To limit the impacts of scraping, we want to empower infrastructure layers in front of MediaWiki (e.g. Varnish or Envoy) to make throttling decisions that take into account the identity of the client (e.g. is it a trusted bot?). This requires being able to partially interpret session tokens used by MediaWiki, before MediaWiki processes the request.
(Partially as in, we need to be able to verify that a given session token was valid in the recent past and which used it belonged to. We don't necessarily need to be able to verify that it is still valid.)
For an overview of MediaWiki session tokens, see T392633: [WE5.5.3 research spike] Inventory of current MediaWiki session authentication mechanisms.

There are multiple ways in which this could be done:

Session info endpoint

Create a session info endpoint in MediaWiki.
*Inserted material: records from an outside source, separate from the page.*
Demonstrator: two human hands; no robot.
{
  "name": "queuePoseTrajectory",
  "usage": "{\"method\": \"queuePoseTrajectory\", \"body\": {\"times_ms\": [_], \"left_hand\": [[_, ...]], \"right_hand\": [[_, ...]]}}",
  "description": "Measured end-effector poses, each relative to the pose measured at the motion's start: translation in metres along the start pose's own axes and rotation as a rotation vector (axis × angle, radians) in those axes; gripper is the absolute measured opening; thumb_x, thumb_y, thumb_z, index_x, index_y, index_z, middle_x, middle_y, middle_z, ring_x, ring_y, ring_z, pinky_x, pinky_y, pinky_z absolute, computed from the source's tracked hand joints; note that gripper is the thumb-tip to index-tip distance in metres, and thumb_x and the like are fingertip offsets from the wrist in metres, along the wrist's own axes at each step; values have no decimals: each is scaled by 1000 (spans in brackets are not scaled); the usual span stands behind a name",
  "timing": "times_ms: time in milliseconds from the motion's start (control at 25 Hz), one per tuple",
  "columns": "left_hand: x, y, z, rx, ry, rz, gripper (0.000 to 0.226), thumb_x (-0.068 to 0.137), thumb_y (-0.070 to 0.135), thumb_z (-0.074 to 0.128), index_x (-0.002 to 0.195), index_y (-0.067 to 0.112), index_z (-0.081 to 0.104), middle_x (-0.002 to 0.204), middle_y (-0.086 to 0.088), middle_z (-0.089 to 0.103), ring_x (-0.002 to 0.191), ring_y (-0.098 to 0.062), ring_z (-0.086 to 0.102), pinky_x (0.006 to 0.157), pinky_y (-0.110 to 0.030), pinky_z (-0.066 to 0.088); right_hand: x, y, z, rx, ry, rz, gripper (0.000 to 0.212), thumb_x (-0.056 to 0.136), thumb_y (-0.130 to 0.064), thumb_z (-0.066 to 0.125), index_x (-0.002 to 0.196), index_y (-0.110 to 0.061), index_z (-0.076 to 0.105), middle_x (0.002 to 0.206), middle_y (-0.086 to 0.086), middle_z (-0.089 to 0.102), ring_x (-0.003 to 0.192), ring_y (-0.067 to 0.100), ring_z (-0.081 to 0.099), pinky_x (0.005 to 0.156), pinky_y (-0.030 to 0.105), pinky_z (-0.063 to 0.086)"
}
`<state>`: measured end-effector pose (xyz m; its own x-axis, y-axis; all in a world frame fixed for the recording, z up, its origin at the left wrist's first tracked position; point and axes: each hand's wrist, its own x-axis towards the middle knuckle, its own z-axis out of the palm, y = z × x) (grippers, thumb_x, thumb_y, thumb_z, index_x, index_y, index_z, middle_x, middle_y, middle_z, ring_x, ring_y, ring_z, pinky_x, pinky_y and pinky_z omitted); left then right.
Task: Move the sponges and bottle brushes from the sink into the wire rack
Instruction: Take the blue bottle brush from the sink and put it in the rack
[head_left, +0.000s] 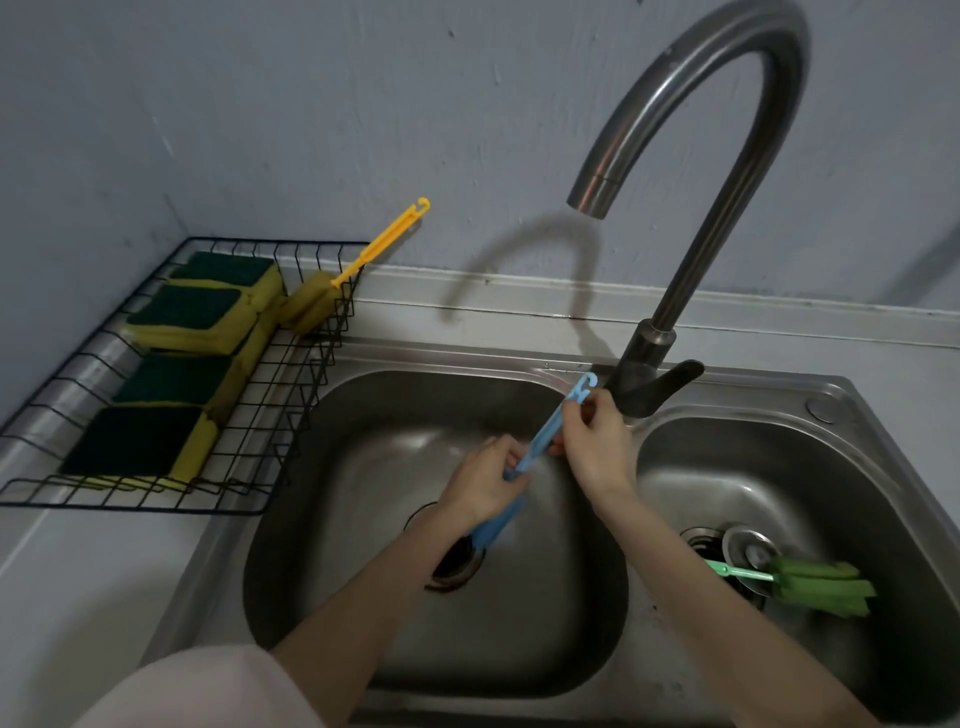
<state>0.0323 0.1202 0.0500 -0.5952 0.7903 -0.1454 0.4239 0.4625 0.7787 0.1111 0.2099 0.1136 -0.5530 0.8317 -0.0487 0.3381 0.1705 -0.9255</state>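
Over the left basin of the steel sink (363, 395) I hold a blue bottle brush (545, 436) with both hands. My left hand (485, 483) grips its lower handle just above the blue sponge head. My right hand (597, 447) pinches the hooked top end. A green bottle brush (810, 582) lies in the right basin beside the drain. The black wire rack (291, 384) stands left of the sink and holds several yellow-and-green sponges (182, 312). A yellow bottle brush (332, 291) leans in its far corner, handle sticking out over the rim.
A tall curved steel tap (727, 171) rises behind the divider between the basins, its lever (670, 379) close to my right hand. The left basin's open drain (452, 566) lies below my left wrist. A grey wall runs behind the counter.
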Motion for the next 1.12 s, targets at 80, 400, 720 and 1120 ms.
{"method": "queuePoseTrajectory", "body": {"times_ms": [80, 400, 720, 1120], "left_hand": [[-7, -1, -19, 19, 37, 37, 25, 78, 15, 62, 102, 8, 57, 110, -13, 57, 102, -23, 54, 89, -31, 41], [-28, 21, -109, 69, 212, 198, 52, 76, 9, 65, 123, 7, 45, 126, -15, 48, 112, -25, 48, 81, -8, 25], [-24, 34, -184, 105, 411, 253, 50, 76, 11, 64, 123, 8, 45, 124, -13, 52, 108, -20, 48, 81, -13, 29], [-1, -17, -256, 229, 553, 99, 51, 77, 11, 63, 124, 18, 47, 121, -17, 44, 110, -29, 43, 89, -28, 33]], "right_hand": [[4, -17, 3, 27, 10, -49, 5, 92, -17, 46, 91, -12, 47, 78, 1, 56, 62, 4, 56, 48, 7, 48], [23, -122, 22, 171, 15, -307, 8, 90, -13, 44, 89, -6, 49, 63, 4, 46, 49, 13, 47, 40, 11, 41], [28, -207, 55, 196, -4, -517, 24, 87, -13, 47, 67, -24, 40, 54, -5, 40, 55, 22, 48, 62, 42, 47], [51, -210, 114, 205, -155, -468, 6, 91, -13, 43, 86, -15, 45, 61, -7, 47, 54, 6, 55, 52, 20, 46]]}}
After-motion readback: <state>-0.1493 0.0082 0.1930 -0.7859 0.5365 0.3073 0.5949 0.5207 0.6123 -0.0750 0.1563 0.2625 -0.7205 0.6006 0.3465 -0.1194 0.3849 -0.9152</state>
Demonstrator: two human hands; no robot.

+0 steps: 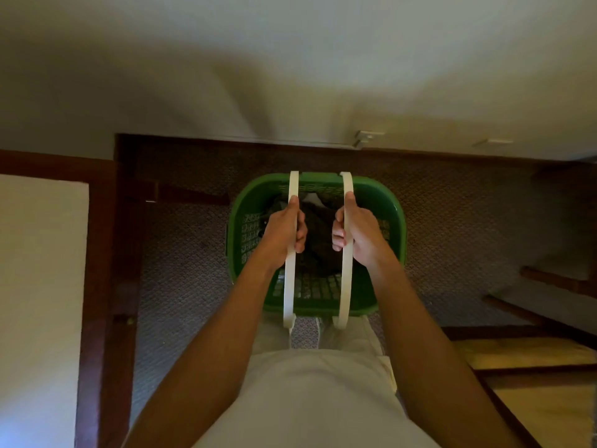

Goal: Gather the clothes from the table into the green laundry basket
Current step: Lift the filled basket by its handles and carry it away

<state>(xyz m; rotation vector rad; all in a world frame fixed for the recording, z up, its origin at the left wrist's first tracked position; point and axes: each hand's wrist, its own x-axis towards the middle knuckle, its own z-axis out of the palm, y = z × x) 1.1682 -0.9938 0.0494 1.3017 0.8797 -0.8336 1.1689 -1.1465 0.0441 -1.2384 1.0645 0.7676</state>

This could be a REST API, or a PHP entry point for a slight speedup. It runs Setup.php (which, among other things, sets up SessionManager and uses it to identify the user based on the session providers various MediaWiki extensions have registered, and autocreates the user if needed), and returns basic information about the user (central user ID, whether they have the highratelimit right, whether the request is performed through an OAuth app etc).

Infrastructure layers before MediaWiki (e.g. Varnish or Envoy) can fork an incoming request to this endpoint to obtain information relevant for throttling. Since MediaWiki request initialization is relatively expensive, this cannot be done for every request, and it would be that layer's responsibility to persist that information during subsequent requests from that client, e.g. in the form of an edge-managed session cookie.

Strengths:

  • Minimal amount of work (at least on the MediaWiki side), could be done with <100 lines of code.
  • Single solution that is completely decoupled from session handling options / changes in MediaWiki.

Weaknesses:

  • Slight performance hit for new sessions (Setup.php is 10% of the processing time for the average REST API request)
  • Too expensive to call on every request, so only useful to the extent the edge can identify requests as coming from the same client. E.g. for a scraping botnet that uses a very large, nonspecific IP pool and a nonspecific user agent, it wouldn't really help.
  • Whatever persistence mechanism is used outside of MediaWiki can get out of sync. E.g. the user logs out and logs back in as a different user, but the old edge-managed session cookie is still present so the edge layer sees no reason to invoke the session info endpoint again, and still sees the previous user identity.
  • Probably requires all clients to honor Set-Cookie headers, which might not be a given.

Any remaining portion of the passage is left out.